2015 Statistics: 123 G, .260/.314/.334, 2 HR, 54 SB, 14.7 K% between Low-A and High-A
2015 Level/Roster Status: High-A/Non-40
Before the days of Alex Rodriguez, Derek Jeter and Nomar Garciaparra, middle infielders were expected to be slap-hitting, slick-fielding speed demons. At just 20 years old, Abiatal Avelino is a blast from the past. He was born in San Pedro de Macoris in the Dominican Republic, a town also known as "The Cradle of Shortstops" due to the high volume of well-known baseball players from the area.
Avelino tore through the rookie-level leagues, making consistent contact and proving to be a menace on the basepaths. However, he hit his first major road block in 2014, playing just 61 games due to injury. His strikeout rate also crept up to 18.2% at Low-A Charleston, a troubling sign considering the fact that making consistent contact should theoretically be his calling card. As was the case even when he was rolling in rookie ball, he didn't show very much power in 2014, relying primarily on speed to differentiate himself.
This year, Avelino played 20 games in Charleston, hitting over .300 with 16 stolen bases. Because of his hot start, he was bumped up to High-A Tampa. Again, he struggled to hit for any power in Tampa, and his BABIP took a hit, giving him a .252/.309/.321 slash line over 103 games, good for a wRC+ of 95. On a more positive note, he managed to swipe 38 bags while getting caught 15 times.

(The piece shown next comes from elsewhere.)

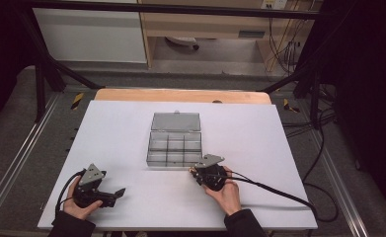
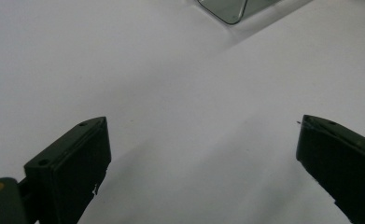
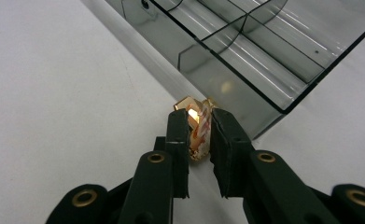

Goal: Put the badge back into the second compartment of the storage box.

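Observation:
A clear plastic compartment box (image 1: 174, 148) lies in the middle of the white table top with its lid (image 1: 175, 121) folded back. My right gripper (image 3: 200, 119) is shut on a small gold faceted piece (image 3: 193, 111), its pads pressing both sides of it just above the table. The piece sits close to the box's near wall (image 3: 217, 74), by its front right corner. In the high view the right gripper (image 1: 195, 172) is at that corner. My left gripper (image 1: 119, 193) rests at the front left, pointing right, and its jaws (image 2: 201, 154) stand wide open with nothing between them.
The box's compartments (image 3: 273, 32) look bare where they show. A corner of the box (image 2: 229, 11) lies far ahead of the left gripper. Cables (image 1: 279, 190) trail off the right gripper across the table's front right. A wooden edge (image 1: 180, 95) borders the far side.

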Motion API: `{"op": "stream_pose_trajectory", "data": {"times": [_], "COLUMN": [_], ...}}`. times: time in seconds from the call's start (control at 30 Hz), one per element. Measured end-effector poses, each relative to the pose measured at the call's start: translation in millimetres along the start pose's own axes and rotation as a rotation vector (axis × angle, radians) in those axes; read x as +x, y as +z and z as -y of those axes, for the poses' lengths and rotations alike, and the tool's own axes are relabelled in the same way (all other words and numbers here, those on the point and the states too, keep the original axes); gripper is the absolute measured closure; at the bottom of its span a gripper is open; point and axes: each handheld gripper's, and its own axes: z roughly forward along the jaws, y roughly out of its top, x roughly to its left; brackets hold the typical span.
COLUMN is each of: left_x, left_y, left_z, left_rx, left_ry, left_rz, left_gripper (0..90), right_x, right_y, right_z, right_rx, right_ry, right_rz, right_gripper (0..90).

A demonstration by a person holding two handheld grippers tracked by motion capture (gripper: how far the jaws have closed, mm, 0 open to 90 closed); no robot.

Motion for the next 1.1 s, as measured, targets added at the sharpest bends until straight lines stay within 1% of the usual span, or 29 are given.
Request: {"op": "stream_pose_trajectory", "data": {"times": [0.2, 0.37, 0.4, 0.43, 0.47, 0.5, 0.63, 0.67, 0.7, 0.73, 0.77, 0.8, 0.83, 0.87, 0.9, 1.0, 1.03, 1.1], "left_x": [-0.2, -0.2, -0.2, -0.2, -0.1, 0.0, -0.1, -0.2, -0.2, -0.2, -0.2, -0.2, -0.3, -0.3, -0.3, -0.4, -0.5, -0.1], "left_y": [0.0, 0.3, 0.3, 0.2, 0.2, 0.2, 0.3, 0.2, 0.1, 0.1, 0.3, 0.2, 0.2, 0.1, -0.1, -0.1, -0.2, 0.1], "left_z": [0.0, 0.1, 0.1, 0.1, 0.1, 0.1, 0.2, 0.1, 0.1, 0.1, 0.1, 0.1, 0.1, 0.0, -0.1, -0.1, -0.1, -0.1], "left_rx": [0.000, 0.001, 0.001, 0.001, 0.000, 0.000, 0.001, 0.001, 0.000, 0.000, 0.001, 0.001, 0.001, 0.001, 0.000, 0.000, 0.001, 0.000], "left_ry": [0.001, 0.001, 0.001, 0.002, 0.001, 0.000, 0.001, 0.002, 0.002, 0.002, 0.002, 0.003, 0.003, 0.003, 0.002, 0.003, 0.004, 0.001], "left_rz": [-0.001, -0.001, -0.001, -0.001, 0.000, 0.000, 0.000, 0.000, 0.001, 0.000, 0.000, 0.000, -0.001, -0.001, -0.001, -0.001, -0.001, 0.001], "left_gripper": [2.9, 2.9, 2.9, 2.9, 3.0, 3.0, 3.0, 3.0, 3.0, 3.0, 3.0, 3.1, 3.1, 3.1, 3.1, 3.1, 3.1, 3.1], "right_x": [-0.4, -0.1, 0.0, 0.0, 0.1, -0.4, -1.0, -0.5, 0.6, 0.8, 0.8, 1.5, 1.5, 1.7, 2.3, 1.5, 1.5, 0.0], "right_y": [-3.2, -4.3, -4.8, -4.8, -6.1, -6.4, -5.5, -5.4, -6.1, -6.9, -6.9, -8.8, -8.8, -8.6, -5.9, 3.4, 3.4, 3.8], "right_z": [-0.9, -0.9, -0.9, -0.9, -1.5, -1.7, -1.3, -1.0, -1.1, -1.5, -1.5, -2.8, -2.8, -3.4, -3.4, -0.7, -0.7, -1.4], "right_rx": [-0.001, -0.008, -0.010, -0.010, -0.024, -0.024, -0.013, -0.010, -0.020, -0.026, -0.026, -0.040, -0.040, -0.045, -0.050, -0.010, -0.010, -0.008], "right_ry": [-0.007, -0.025, -0.028, -0.028, -0.032, -0.035, -0.040, -0.038, -0.044, -0.042, -0.042, -0.027, -0.027, -0.026, -0.011, -0.022, -0.022, -0.012], "right_rz": [0.010, 0.025, 0.028, 0.028, 0.030, 0.031, 0.026, 0.025, 0.028, 0.017, 0.017, -0.005, -0.005, -0.020, -0.033, -0.022, -0.022, -0.026], "right_gripper": [81.1, 82.5, 84.6, 84.6, 88.5, 89.1, 88.6, 86.8, 82.8, 80.0, 80.0, 72.9, 72.9, 71.2, 65.2, 61.9, 61.9, 64.7]}}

Unfortunately for Avelino, he was moved around the infield quite a bit in 2015. Across two levels, he actually played at second base more than he did at shortstop with a few games at third for good measure. Avelino's lack of power does not bode well for his chances as a third baseman going forward, but he still fits the profile of a decent middle infielder given a reasonable improvement in the hitting department. With shortstop prospect Jorge Mateo going full speed ahead and 30th overall pick Kyle Holder not far behind, Avelino's time at shortstop could be over soon.
Ultimately, Avelino's future will be decided by how much he can progress as a hitter. A preseason scouting report from FanGraphs analyst Kiley McDaniel didn't peg Avelino as having a projectable build, and he is listed at 5'11" and 186 pounds. His raw power probably won't change, but hopefully there is some minor tweak that he can make in his swing mechanics to get more lift. If Avelino can learn to drive the ball, he will also drive his career to the next level.